An Analysis of Fantasy by J.R.R. Tolkien

I picked up J R R Tolkien’s Tree and Leaf on a whim. It was a small book. I thought I could breeze through it on a lazy afternoon with some coffee. A week in and I am still reading it. It is a collection of essays that delve into the origins of fairy-stories, what constitutes a fairy-story and an analysis of the fantasy genre.

Defining a Fairy Story

Scathingly precise, he defines them and discards pretenders. The unfortunate or fortunate target of most of his analysis is Andrew Lang’s collection. Tolkien defines fairy stories to be those that deal with the fantastic, an alternate reality that creates an ethereal atmosphere. He excludes works where that spell is broken. For example, the talking animal (Aesop’s fables), the dream sequences (Alice in Wonderland) and just plain nonsense poems (Humpty Dumpty).

Story Telling and Society

J.R.R. Tolkien is prescient in analyzing the role played by myths and fantasies . He understands the power that a well narrated myth can wield over human mind over time. These passages illustrate what I am trying to say.

“Max Muller’s view of mythology as “a disease of the language” can be easily discarded. Mythology is not a disease at all, though like all human things it can become diseased. You might as well say the language is a disease of the mind.”

“Fantasy can be carried to excess. It can be ill done. It can be put to evil uses. It may even delude the mind out of which it came. But of what human thing in this fallen world is that not true? Men have conceived not just of elves, but they have imagined Gods, and worshipped them, worshipped those even most deformed by their authors’ own evil.
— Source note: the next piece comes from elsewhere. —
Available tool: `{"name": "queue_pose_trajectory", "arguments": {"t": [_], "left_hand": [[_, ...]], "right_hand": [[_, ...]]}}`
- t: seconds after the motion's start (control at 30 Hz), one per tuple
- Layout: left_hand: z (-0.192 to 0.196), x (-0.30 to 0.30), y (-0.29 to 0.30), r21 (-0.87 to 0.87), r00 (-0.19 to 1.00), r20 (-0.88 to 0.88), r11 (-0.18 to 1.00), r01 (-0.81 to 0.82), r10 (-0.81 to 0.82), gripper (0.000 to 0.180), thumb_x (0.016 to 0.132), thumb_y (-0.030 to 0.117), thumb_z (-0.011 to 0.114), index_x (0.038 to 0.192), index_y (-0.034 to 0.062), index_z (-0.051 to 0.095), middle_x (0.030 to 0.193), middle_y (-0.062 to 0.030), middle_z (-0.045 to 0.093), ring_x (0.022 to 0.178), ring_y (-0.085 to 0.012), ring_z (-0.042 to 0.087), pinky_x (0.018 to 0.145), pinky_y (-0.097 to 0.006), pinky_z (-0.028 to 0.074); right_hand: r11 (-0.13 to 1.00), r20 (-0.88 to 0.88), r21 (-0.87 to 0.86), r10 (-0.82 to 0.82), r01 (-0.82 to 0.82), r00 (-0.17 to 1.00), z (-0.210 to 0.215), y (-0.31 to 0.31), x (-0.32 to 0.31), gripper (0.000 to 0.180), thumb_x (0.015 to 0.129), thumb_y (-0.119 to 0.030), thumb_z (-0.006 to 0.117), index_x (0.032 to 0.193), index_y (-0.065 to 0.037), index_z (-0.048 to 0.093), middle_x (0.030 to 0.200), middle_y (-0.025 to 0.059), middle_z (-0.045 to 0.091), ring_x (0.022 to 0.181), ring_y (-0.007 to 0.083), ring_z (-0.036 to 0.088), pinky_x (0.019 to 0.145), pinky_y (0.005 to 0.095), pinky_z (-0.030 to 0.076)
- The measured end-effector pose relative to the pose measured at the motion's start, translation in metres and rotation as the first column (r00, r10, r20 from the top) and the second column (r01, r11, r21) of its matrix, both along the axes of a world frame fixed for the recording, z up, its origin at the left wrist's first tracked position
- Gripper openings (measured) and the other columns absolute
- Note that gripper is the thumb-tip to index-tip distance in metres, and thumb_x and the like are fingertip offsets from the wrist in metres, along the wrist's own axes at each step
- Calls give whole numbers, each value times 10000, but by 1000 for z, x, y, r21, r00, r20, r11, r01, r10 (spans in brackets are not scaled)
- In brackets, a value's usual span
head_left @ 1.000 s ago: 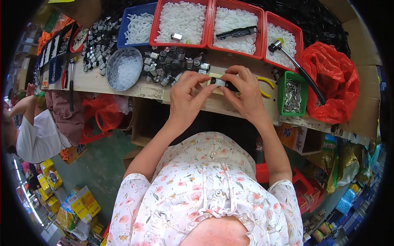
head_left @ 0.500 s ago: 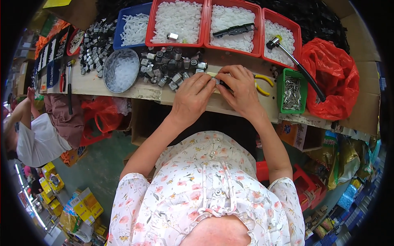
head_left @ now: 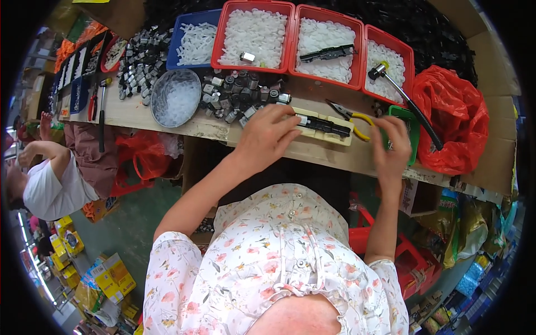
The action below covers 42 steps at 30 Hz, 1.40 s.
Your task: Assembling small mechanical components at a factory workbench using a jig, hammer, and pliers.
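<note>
My left hand [head_left: 266, 138] is closed on the left end of a long black plastic part [head_left: 326, 125], where a small silver motor [head_left: 303, 119] shows beside the fingertips. Beneath that part lies a cream-coloured fixture block [head_left: 339, 138] on the bench. My right hand [head_left: 393, 146] is off to the right with fingers apart, over the near-left side of a green bin [head_left: 413, 120], and it hides most of what the bin holds. Between the block and this hand rest pliers with yellow handles [head_left: 362, 118].
Red bins [head_left: 291, 40] of white plastic pieces line the back, beside a blue bin [head_left: 174, 42]. Loose motors [head_left: 226, 92] lie near a round metal bowl [head_left: 176, 97]. A small hammer [head_left: 407, 95] leans over the rightmost red bin, beside a red plastic bag [head_left: 460, 120]. Another person [head_left: 56, 178] sits at left.
My right hand has left the black part and moved right to the green bin, uncovering the part and fixture. My left hand stays at the left end. The view has shifted slightly.
</note>
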<state>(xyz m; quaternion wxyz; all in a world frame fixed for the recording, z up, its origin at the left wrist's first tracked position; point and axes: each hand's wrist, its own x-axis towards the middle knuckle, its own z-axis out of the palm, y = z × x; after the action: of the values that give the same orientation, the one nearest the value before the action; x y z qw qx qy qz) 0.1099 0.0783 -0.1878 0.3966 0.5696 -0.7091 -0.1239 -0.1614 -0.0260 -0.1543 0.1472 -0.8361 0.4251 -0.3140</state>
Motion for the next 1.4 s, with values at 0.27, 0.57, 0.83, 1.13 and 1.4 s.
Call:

But they have made false gods out of other materials:their nations, their banners, their monies;even their sciences and their social and economic theories have demanded human sacrifice. “

The Author as a Creator

J.R.R. Tolkien’s approach to fantasy is a sincere attempt to rescue an imaginative genre from being confined to child’s play. To rescue it from over simplification, unhealthy suspension of belief and bowdlerization. He argues that the work of fantasy should be able to fully hold reason and logic within the borders of the work and that, within those borders, the author assumes the role of a sub-creator. A creator almost like God because he arranges and creates and populates the world as he wishes. Therein lies his criticism of those who do not approach fantasy writing with sincerity. He urges the authors to take their role seriously.

These are just a couple of his essays but they already give an insight into the careful analysis that has gone into his creations like Lord of the Rings. It just goes on to show that it was not a fluke.

With this much analysis and understanding of the adult mind’s hitherto unacknowledged need for fantasy he crafted a world that was so intricate and real that it was bound to be successful.